*Aim of the exercise*
Make an exact copy of all the data, pictures excluded.

*Material provided*
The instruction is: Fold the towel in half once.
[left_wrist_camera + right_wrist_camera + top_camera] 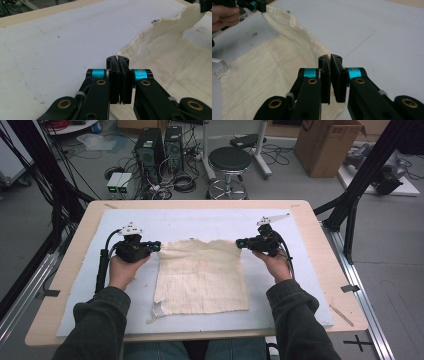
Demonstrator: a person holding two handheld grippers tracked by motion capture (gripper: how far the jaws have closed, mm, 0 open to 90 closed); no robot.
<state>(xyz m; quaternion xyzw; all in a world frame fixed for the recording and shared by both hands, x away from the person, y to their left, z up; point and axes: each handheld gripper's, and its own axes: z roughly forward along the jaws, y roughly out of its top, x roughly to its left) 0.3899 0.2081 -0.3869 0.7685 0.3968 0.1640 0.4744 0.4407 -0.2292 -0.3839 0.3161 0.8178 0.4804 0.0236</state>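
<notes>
— Pale wood, that bench (320, 245), with rounded corners and a big white sheet (200, 220) laid over most of its top. What stands around it?

— Grey floor behind, two black computer towers (159, 147) in a tangle of cables, a round black stool (229, 160) on a chrome ring, and a brown cardboard box (327, 145) at the far right. Black frame struts rise at both sides.

— And on the sheet?

— A cream cloth (200, 277), roughly square, woven with a fine ribbed texture and ragged along its far edge. It lies in the middle of the bench, mostly flat, with a small white label (221, 69) at its near left corner.

— Flat all over?

— No. Both far corners are lifted off the sheet. The left gripper (154, 246) has its jaws pressed together on the far left corner, and the right gripper (241, 242) is clamped on the far right corner, so the far edge sags between them.

— How are the hands set?

— Dark green sleeves come in from the near edge; the left hand (121, 270) and the right hand (274, 262) each hold a gripper low and about level, tips pointing inward toward each other.
</notes>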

*Response to the exercise*
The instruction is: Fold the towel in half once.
[left_wrist_camera + right_wrist_camera + top_camera] 
Demonstrator: a person holding two handheld grippers tracked by motion capture (gripper: how far the jaws have closed, mm, 0 open to 90 closed); no robot.
<state>(xyz m; quaternion xyzw; all in a world frame fixed for the recording and shared by both hands, x away from the person, y to their left, z up; point and axes: each handheld gripper's, and its own axes: z roughly forward along the jaws, y roughly out of its top, x roughly to its left) 0.3899 0.2081 -0.3869 0.7685 0.3968 0.1640 0.4744 0.4407 -0.2292 -0.3839 0.3161 0.8178 0.4804 0.0236</state>
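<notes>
— Pale wood, that bench (320, 245), with rounded corners and a big white sheet (200, 220) laid over most of its top. What stands around it?

— Grey floor behind, two black computer towers (159, 147) in a tangle of cables, a round black stool (229, 160) on a chrome ring, and a brown cardboard box (327, 145) at the far right. Black frame struts rise at both sides.

— And on the sheet?

— A cream cloth (200, 277), roughly square, woven with a fine ribbed texture and ragged along its far edge. It lies in the middle of the bench, mostly flat, with a small white label (221, 69) at its near left corner.

— Flat all over?

— No. Both far corners are lifted off the sheet. The left gripper (154, 246) has its jaws pressed together on the far left corner, and the right gripper (241, 242) is clamped on the far right corner, so the far edge sags between them.

— How are the hands set?

— Dark green sleeves come in from the near edge; the left hand (121, 270) and the right hand (274, 262) each hold a gripper low and about level, tips pointing inward toward each other.
</notes>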

Work on this exercise is now finished.